Get help ➡️ [Github issue](https://github.com/BertramYe/preparser/issues)


# Update logs

* `version 2.0.8 `: add the func of `read_datas_from_file` into `Filer`, to help read the datas from the specified type files.

* `version 2.0.7 `: add the `ssl_certi_verified` parameter to control weather ignored the error that caused by ssl certi verification when do the requesting.

* `version 2.0.6 `: add the `html_dynamic_scope` parameters to let user can specified the whole dynamic parse scope, which can help faster the preparser speed when the `parser_mode` is `html_dynamic` . and resort the additional tools into the `ToolsHelper` package.

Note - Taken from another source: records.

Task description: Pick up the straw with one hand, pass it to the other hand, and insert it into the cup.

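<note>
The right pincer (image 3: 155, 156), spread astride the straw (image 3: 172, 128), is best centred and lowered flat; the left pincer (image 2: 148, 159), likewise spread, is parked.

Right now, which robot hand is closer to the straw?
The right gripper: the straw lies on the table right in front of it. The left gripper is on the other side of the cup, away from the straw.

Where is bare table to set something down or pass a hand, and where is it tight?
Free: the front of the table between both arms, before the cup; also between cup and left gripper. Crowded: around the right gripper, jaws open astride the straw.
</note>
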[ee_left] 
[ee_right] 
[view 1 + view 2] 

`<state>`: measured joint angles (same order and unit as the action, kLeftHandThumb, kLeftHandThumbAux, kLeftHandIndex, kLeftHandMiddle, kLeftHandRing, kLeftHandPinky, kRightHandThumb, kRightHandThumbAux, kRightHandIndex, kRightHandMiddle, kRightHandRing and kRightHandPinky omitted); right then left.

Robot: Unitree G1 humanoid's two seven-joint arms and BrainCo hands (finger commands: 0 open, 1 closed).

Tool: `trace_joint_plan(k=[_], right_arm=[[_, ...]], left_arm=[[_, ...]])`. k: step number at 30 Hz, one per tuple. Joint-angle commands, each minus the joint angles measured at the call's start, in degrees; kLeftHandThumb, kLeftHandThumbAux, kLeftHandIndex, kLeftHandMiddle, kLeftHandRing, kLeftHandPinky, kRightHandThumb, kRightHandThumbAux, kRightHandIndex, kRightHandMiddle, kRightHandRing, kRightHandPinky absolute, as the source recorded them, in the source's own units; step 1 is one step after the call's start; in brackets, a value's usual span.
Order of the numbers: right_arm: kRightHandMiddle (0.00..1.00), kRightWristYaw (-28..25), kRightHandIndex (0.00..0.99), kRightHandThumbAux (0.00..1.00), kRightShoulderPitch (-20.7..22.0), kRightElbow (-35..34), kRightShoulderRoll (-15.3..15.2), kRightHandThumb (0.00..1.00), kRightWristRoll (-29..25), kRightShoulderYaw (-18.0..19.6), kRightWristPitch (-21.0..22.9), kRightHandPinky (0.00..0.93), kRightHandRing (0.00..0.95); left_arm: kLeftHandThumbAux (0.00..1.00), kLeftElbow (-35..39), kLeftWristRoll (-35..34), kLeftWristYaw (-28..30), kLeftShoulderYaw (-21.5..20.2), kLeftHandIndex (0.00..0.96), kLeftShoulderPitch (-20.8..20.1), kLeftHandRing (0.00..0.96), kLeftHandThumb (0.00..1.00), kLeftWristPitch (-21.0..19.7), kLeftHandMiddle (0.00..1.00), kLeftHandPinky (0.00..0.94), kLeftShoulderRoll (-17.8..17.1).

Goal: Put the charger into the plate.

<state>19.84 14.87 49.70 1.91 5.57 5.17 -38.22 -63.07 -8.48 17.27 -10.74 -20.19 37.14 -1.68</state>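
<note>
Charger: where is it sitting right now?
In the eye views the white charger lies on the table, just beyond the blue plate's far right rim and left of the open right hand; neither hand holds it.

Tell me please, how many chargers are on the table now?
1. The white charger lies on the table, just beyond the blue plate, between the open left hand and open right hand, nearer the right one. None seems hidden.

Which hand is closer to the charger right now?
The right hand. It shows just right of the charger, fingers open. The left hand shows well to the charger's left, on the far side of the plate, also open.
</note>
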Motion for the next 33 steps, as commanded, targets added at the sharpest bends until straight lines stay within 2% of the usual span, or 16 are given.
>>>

* `version 2.0.5 `: remove the dynamic mode browser core install from setup into package call.

* `version 2.0.4 `: test the installing process command.

* `version 2.0.3 `: optimise the `error` alert for `html_dynamic`.

* `version 2.0.2 `: correct the README Doc of `parser_mode`.

* `version 2.0.1 `: update the README Doc.

* `version 2.0.0 `: add the new `parser_mode` of the `html_dynamic`, which help `preparser` all of the content from `html` , event it generated by the `JS` code.

* `version 1.0.0 `: basical version, only `perparser` the static `html` and `api` content.